Antlia Pneumatica



You walk into the theatre, and the stage looks large. It's dimly lit, and there are few set pieces. An over-sized butcher-block island sits at the center. Cookbooks line one of its sides. There's a built in sink, but it's small enough that there's still a great, big work surface. The wooden beams lingering over the island suggest a roof, and the stage right beams are adorned with leafy tree branches, suggesting the outdoors. The walls are all black; you can barely discern the two cutouts on the back wall that serve as entry and exit points. It's like a vacuum, both sucking you in (maybe back to something) and leaving room for your imagination (or memory) to run wild.

This scenic design, by Rachel Hauck (Dry Powder), wonderfully sets the stage for Anne Washburn's Antlia Pneumatica, a play that works better on stage than I think did on the page. It's essentially a memory play, and what are memories if not feelings, recollections of some sensory experience? Indeed, Washburn (Mr. Burns, A Post-Electric Play), provides different sensory experiences throughout.

In addition to Hauck's set, Tyler Micoleau's lighting design obscures and illuminates goings on, conversations, and memories to great effect. I'm thinking, in particular, of a moment toward the end of the play when two characters are talking "outside"; they start in the dark, but as their relationship (or the memory of it) becomes clear, the lights come up, mirroring the revelations.

Add to that Leah Gelpe's sound design, which is integral to this play. In the program notes, Washburn says her grandfather once told her that, in his day, people would say they were going to "listen" to a play. She plays with this idea, and several scenes happen off stage; we might be looking at something happening on stage, but we are hearing an off-stage conversation (an actual, important conversation, not just background noise).

What are all these people talking about and remembering? In the style of The Big Chill, the plot (I use that term with caution) revolves around a group of late-thirty/early forty-somethings gathering for their friend's funeral. Nina (Annie Parisse) is hosting everyone at her family's ranch. Her sister, Liz (April Matthis), is there, as are friends Ula (Maria Striar), Len (Nat DeWolf), and the late-arriving Bama (Crystal Finn). Also on hand is Adrian (Rob Campbell), Nina's former flame, whom she hasn't seen in 16 years.

But is he there? Washburn plays with time and memory so that even while we're watching Antlia Pneumatica, we are questioning what's real. As a theatrical experience, that's interesting. The play becomes what it means to us. That's an idea that is reinforced throughout the play, most effectively and Romantically in that dark-to-light scene between Nina and Adrian.

The two are outside, and Adrian is showing Nina different constellations. (It's in this scene that he invokes the play's title; no spoilers.) His point is that the stars—these bright remnants of something that happened long ago and far away—are whatever you want them to be. The constellations are not set; we can rearrange them.

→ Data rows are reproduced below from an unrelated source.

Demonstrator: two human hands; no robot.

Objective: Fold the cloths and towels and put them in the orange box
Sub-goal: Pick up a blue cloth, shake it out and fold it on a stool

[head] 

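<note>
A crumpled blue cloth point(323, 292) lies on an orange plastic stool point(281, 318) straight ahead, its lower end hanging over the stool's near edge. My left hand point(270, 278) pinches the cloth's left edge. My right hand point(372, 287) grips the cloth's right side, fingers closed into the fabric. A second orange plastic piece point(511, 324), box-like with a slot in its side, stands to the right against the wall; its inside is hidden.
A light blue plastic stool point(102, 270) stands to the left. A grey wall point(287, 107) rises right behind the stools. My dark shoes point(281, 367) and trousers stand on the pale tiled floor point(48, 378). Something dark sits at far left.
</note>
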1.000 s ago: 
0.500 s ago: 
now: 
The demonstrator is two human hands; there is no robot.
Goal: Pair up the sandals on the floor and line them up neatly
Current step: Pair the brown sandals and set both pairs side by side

Sort of like memory and time; they're simply these constructs we use to help ourselves make sense of things.

Antlia Pneumatica, directed by Ken Rus Schmoll (Iowa), is a somewhat challenging play, asking us to wrestle with the big questions of the universe. As I was watching it, I didn't feel fully engrossed, but the more I think about it, the more I appreciate the experience. (Of course, as I was watching I was thrilling over the sensational Parisse (Clybourne Park, Becky Shaw). I didn't thrill as much over Campbell (All the Way); I kept wishing Michael Esper were playing the role.) Much like Washburn's Mr. Burns, you need to sit with Antlia Pneumatica for a little while, let it sink in. It's almost like you have to let this feast for your senses happen to you, and then let your memory take over.